Easter eggs, a tradition much older than you think
Every spring, we unwrap shiny chocolate eggs or dye real ones in cheerful colors, not always knowing why. It’s just something we do — a tradition passed down like a recipe or a family story. But few people suspect that this habit, so tightly linked to Easter today, is actually much older than Christianity itself. Long before the resurrection of Christ, people across the Mediterranean and the Near East were exchanging eggs as symbols of life, rebirth, and cosmic mystery.
In ancient Egypt, the egg was no breakfast item — it was sacred. According to some creation myths, the world began when the sun god Ra emerged from a primordial egg floating on the waters of chaos. To give someone an egg, then, was to hand them a symbol of life itself. Painted ostrich eggs have been found in tombs, treasures offered to accompany the soul on its journey to the next world. Even in death, the egg whispered of new beginnings.
The Persians, too, honored the egg during Nowruz, their New Year festival at the spring equinox. They would dye eggs and offer them to one another as wishes for fertility, vitality, and fresh starts. Spring was the Earth’s own resurrection, and the egg was its secret symbol. The custom survives even today, not just in Iran but across Central Asia.
In Greece, the egg took on a cosmic twist. In the Orphic mysteries, the universe was born from a glowing silver egg — cracked open by Phanes, the god of light and creation. The shell, in this story, is not just a shell — it’s the veil between potential and being, between night and day. Breaking an egg, then, becomes a quiet ritual of transformation.

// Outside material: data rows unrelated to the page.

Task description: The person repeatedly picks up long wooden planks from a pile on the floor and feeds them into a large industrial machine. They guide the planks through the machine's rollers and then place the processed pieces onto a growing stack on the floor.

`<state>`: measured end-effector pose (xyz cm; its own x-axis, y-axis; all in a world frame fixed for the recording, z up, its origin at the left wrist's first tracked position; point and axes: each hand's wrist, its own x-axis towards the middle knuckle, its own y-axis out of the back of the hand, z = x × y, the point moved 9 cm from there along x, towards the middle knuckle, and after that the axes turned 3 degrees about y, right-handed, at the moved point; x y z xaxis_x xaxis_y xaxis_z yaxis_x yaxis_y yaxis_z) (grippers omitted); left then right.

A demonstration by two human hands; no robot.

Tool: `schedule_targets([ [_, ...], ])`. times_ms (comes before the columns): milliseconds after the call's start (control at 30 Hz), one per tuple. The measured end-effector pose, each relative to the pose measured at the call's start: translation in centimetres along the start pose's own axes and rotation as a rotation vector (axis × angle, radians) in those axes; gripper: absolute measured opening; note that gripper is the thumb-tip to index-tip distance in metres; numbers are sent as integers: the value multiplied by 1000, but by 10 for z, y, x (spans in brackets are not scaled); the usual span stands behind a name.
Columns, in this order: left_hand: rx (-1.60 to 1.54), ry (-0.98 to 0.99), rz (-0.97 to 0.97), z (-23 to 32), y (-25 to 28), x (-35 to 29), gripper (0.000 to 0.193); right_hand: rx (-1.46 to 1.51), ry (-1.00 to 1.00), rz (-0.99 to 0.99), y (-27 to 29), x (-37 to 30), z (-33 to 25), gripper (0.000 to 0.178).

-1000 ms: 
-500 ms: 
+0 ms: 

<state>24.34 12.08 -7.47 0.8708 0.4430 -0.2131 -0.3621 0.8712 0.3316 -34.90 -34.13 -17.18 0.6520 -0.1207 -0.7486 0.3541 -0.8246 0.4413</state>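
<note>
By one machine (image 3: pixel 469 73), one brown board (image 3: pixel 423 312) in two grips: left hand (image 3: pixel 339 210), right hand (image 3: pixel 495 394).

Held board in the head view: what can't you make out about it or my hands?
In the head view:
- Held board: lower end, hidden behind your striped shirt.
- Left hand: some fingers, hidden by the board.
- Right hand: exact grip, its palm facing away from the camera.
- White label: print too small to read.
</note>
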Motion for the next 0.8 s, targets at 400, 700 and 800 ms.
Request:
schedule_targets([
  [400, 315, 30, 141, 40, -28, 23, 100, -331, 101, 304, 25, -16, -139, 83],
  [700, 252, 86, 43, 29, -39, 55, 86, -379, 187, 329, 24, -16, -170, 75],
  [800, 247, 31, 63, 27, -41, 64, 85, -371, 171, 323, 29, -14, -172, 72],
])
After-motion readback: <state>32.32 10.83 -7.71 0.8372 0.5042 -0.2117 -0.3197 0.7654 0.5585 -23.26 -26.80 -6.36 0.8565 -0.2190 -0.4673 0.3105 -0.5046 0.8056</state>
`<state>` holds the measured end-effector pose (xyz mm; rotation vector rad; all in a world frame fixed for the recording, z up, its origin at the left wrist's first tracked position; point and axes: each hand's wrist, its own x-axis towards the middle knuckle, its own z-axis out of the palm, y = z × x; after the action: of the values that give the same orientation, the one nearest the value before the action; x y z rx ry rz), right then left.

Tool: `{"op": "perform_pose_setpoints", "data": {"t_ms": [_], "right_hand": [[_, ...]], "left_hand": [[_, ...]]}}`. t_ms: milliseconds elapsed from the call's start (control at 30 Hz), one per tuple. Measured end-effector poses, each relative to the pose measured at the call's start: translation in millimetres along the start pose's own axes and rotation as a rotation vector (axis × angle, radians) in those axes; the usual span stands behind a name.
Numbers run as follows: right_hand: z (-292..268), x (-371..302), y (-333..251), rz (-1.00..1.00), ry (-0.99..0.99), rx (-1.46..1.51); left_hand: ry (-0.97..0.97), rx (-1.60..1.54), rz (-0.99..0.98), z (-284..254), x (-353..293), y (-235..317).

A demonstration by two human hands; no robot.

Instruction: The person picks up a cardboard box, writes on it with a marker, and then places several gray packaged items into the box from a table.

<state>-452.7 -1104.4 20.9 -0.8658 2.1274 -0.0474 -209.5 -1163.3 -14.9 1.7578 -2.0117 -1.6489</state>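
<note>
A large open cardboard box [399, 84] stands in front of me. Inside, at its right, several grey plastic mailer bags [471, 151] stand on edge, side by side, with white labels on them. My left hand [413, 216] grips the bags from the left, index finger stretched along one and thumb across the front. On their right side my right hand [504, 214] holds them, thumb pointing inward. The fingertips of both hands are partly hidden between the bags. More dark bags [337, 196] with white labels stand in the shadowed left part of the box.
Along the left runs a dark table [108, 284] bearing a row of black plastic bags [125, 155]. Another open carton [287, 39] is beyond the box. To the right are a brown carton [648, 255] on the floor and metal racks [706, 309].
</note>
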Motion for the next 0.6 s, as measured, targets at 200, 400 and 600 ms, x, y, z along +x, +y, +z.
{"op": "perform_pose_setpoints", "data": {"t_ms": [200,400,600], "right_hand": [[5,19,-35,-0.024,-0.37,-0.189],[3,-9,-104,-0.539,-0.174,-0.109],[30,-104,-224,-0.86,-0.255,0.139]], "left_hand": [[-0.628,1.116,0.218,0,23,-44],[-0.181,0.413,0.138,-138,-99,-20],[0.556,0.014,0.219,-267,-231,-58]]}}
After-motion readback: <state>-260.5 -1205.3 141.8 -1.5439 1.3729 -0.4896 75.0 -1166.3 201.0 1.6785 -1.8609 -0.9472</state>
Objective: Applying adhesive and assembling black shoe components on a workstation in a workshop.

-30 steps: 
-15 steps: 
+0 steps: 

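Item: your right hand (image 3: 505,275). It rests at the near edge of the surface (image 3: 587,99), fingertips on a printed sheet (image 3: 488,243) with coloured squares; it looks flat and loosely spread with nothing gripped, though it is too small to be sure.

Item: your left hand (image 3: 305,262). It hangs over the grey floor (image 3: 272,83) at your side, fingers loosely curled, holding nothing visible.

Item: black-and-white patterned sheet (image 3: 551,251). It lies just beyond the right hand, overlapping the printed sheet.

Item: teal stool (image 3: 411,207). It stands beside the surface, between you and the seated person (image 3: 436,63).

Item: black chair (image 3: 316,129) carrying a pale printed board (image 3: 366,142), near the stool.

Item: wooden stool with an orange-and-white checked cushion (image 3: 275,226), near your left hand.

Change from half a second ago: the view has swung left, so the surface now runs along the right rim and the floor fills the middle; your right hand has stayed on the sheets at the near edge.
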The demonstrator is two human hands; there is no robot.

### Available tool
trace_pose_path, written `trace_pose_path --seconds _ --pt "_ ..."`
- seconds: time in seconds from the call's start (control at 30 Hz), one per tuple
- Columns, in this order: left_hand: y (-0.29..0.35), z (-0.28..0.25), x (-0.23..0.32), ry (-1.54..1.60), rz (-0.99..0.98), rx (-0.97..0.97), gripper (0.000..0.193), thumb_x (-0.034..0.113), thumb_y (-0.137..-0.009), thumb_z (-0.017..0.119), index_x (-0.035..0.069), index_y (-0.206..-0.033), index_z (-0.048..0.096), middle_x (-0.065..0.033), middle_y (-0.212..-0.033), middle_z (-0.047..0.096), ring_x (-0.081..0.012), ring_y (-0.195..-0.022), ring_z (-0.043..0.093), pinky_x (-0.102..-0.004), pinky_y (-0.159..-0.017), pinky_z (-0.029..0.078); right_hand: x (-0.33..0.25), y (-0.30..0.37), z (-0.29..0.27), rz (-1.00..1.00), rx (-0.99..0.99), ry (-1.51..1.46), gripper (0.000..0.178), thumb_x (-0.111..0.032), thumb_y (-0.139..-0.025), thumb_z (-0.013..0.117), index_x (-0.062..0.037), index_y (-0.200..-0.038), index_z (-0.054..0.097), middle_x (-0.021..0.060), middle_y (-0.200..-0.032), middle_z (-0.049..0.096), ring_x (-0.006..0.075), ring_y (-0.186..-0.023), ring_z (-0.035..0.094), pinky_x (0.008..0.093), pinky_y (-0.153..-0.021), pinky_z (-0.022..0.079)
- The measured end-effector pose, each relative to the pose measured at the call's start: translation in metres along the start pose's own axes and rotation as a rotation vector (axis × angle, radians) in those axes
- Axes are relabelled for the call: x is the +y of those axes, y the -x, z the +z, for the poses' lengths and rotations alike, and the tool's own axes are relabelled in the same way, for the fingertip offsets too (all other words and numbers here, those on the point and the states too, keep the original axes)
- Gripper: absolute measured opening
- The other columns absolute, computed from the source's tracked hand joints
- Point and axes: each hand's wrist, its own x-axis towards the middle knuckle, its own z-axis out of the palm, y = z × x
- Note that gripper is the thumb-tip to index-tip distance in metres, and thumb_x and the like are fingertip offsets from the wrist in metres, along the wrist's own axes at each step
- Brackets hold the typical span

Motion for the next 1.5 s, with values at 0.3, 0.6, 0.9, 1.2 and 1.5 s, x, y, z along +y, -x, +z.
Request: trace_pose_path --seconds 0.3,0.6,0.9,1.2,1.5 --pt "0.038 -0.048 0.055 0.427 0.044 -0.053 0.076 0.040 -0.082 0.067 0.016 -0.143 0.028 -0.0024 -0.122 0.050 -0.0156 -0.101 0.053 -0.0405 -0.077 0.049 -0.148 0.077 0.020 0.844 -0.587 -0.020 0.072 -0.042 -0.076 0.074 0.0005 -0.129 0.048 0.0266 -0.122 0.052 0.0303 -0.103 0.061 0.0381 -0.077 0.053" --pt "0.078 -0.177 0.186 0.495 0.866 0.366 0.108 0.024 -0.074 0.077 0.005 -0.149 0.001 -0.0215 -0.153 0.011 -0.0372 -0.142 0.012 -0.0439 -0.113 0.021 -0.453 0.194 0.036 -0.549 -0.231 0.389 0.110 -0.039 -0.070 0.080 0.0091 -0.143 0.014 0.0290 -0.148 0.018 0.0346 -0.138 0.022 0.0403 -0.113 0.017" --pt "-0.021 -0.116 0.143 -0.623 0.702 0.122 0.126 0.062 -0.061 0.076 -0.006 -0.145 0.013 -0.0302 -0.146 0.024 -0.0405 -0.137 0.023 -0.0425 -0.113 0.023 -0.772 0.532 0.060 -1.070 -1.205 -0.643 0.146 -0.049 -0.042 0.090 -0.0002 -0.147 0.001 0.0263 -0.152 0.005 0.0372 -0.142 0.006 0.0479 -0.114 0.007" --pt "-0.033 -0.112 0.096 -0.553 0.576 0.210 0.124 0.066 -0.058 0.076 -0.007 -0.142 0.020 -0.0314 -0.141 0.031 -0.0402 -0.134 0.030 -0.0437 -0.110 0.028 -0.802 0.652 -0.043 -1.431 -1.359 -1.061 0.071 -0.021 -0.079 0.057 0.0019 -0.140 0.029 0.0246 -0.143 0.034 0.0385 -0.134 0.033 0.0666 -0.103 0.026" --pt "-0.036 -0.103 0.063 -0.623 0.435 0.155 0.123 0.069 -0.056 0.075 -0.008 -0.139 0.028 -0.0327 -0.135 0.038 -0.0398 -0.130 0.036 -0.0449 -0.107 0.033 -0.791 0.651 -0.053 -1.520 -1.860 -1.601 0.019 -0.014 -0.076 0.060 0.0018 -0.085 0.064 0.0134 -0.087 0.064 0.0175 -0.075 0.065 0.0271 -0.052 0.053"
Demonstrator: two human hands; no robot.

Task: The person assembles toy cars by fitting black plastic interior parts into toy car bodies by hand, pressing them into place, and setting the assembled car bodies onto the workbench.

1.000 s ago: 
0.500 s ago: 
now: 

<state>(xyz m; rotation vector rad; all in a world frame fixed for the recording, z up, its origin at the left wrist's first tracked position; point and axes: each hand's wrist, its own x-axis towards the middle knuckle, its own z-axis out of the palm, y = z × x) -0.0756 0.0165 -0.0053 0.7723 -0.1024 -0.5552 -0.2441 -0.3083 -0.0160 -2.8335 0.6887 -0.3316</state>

Even in Rome, while chocolate wasn’t yet a thing, eggs were everywhere. They opened meals (ab ovo), appeared in springtime fertility rites, and were associated with the goddess Flora, bringer of blooms. Etruscan tombs — older still — have yielded decorated ostrich eggs placed next to the deceased, as if to say: death is just a pause before life cracks open once more.
So what did Christianity do? It did what Christianity often did — it gathered the richest symbols from older traditions and gave them new meaning. The egg became a perfect metaphor for the tomb of Christ: sealed, still, lifeless — until it breaks open into resurrection and eternal life. The fasting rules of Lent, which once forbade eating eggs, added a practical layer: by Easter, people had plenty to share. They boiled them, painted them, gifted them — a joyful surplus turned into a celebration.
Later came the chocolates, the bunnies, the sweet wrappers. But the essence remains. When we give an egg at Easter, we participate in a story told by many civilizations, across thousands of years: a story of hope, of life surprising death, of something waiting to hatch.